Schipanski fordert bessere Kinderbetreuung für junge Akademikerinnen

Um Akademikerinnen Mut zum Kind zu machen, hat die Thüringer Landtagspräsidentin Dagmar Schipanski (CDU) eine "sichere Kinderbetreuung" für junge Mütter in der Wissenschaft gefordert. Der "Neuen Osnabrücker Zeitung" sagte Schipanski, junge Akademikerinnen stünden unter einer großen Arbeitsbelastung. Daher benötigten sie Betreuungsmöglichkeiten für Kinder, die ein normaler Kindergarten nicht bieten könne. So müsse der Nachwuchs auch dann umfassend betreut werden, wenn Kongresse oder aufwändige Laborreihen anstünden.

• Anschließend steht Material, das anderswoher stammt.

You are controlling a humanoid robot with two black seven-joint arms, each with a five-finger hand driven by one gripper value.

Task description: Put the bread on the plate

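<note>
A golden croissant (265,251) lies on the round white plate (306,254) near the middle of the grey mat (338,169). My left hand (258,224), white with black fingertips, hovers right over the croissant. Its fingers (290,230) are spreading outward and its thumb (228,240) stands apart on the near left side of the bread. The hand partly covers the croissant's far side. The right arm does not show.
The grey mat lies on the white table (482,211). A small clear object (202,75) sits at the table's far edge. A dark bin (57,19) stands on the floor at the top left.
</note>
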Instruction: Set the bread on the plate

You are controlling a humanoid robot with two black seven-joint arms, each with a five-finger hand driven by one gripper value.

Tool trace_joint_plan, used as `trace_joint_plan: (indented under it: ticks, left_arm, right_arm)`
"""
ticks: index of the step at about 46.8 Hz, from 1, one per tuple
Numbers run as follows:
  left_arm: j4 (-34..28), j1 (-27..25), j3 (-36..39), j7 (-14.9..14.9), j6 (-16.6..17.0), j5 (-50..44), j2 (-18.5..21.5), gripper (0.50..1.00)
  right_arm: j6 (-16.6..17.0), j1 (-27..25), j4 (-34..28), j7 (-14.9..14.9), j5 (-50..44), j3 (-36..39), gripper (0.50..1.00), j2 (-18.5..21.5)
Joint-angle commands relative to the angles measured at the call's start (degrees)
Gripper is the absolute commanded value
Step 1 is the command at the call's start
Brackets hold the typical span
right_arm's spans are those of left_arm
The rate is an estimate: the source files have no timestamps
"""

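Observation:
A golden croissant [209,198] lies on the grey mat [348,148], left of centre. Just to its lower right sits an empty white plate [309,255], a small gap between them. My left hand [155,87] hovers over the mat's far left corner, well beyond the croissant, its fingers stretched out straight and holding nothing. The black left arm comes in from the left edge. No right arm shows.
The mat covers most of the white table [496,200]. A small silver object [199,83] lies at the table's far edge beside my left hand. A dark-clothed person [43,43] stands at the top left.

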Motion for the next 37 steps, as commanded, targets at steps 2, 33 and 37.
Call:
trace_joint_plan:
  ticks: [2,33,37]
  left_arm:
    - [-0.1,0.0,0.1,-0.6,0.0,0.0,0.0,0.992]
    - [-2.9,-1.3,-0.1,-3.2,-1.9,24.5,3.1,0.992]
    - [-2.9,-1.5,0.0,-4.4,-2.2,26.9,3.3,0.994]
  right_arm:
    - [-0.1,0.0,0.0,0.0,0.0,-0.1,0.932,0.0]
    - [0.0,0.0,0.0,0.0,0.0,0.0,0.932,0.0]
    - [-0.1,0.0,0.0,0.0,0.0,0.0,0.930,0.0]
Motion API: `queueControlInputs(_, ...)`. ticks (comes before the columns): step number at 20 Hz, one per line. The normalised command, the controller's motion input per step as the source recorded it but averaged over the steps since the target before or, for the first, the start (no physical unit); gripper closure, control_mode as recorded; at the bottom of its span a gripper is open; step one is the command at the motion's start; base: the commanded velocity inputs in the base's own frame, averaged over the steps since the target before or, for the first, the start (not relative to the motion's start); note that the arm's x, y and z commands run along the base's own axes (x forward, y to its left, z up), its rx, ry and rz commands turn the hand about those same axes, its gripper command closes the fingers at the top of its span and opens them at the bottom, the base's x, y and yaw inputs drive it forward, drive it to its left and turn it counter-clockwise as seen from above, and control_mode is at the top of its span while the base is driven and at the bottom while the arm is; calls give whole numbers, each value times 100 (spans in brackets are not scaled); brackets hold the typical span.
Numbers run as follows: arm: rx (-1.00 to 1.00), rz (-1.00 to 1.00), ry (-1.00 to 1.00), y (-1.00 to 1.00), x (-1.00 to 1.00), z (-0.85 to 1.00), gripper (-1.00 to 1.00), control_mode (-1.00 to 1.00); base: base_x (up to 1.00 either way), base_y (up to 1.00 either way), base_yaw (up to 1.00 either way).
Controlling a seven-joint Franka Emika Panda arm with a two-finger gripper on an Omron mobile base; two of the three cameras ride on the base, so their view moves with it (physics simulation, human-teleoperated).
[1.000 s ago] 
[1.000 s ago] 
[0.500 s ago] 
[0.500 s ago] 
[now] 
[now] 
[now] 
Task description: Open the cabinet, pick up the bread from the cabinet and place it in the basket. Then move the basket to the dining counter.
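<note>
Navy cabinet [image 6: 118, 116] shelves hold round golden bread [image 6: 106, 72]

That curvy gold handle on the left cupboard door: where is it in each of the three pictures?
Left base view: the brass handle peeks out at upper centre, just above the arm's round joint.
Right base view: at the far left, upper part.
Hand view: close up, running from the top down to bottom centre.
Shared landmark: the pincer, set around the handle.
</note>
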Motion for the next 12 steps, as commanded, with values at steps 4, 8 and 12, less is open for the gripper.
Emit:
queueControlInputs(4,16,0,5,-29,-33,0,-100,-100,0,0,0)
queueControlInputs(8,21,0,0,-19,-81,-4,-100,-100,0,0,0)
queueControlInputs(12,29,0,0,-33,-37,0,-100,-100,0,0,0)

Schipanski rief die Universitäten und Forschungsinstitute dazu auf, jungen Wissenschaftlerinnen längerfristige Arbeitsverträge von mindestens sechs Jahren zu geben. Nach ihrer Dissertation bekämen sie häufig nur noch Zeitstellen für zwei Jahre, beklagte die Physik-Professorin.

"Diese Unsicherheit ermuntert natürlich nicht dazu, Kinder zu bekommen", sagte Schipanski. "Junge Mütter möchten nicht aus der Wissenschaft rauskommen." Längere Arbeitszeitverträge trügen hingegen dazu bei, "dass sie in Ruhe eine Familie gründen können".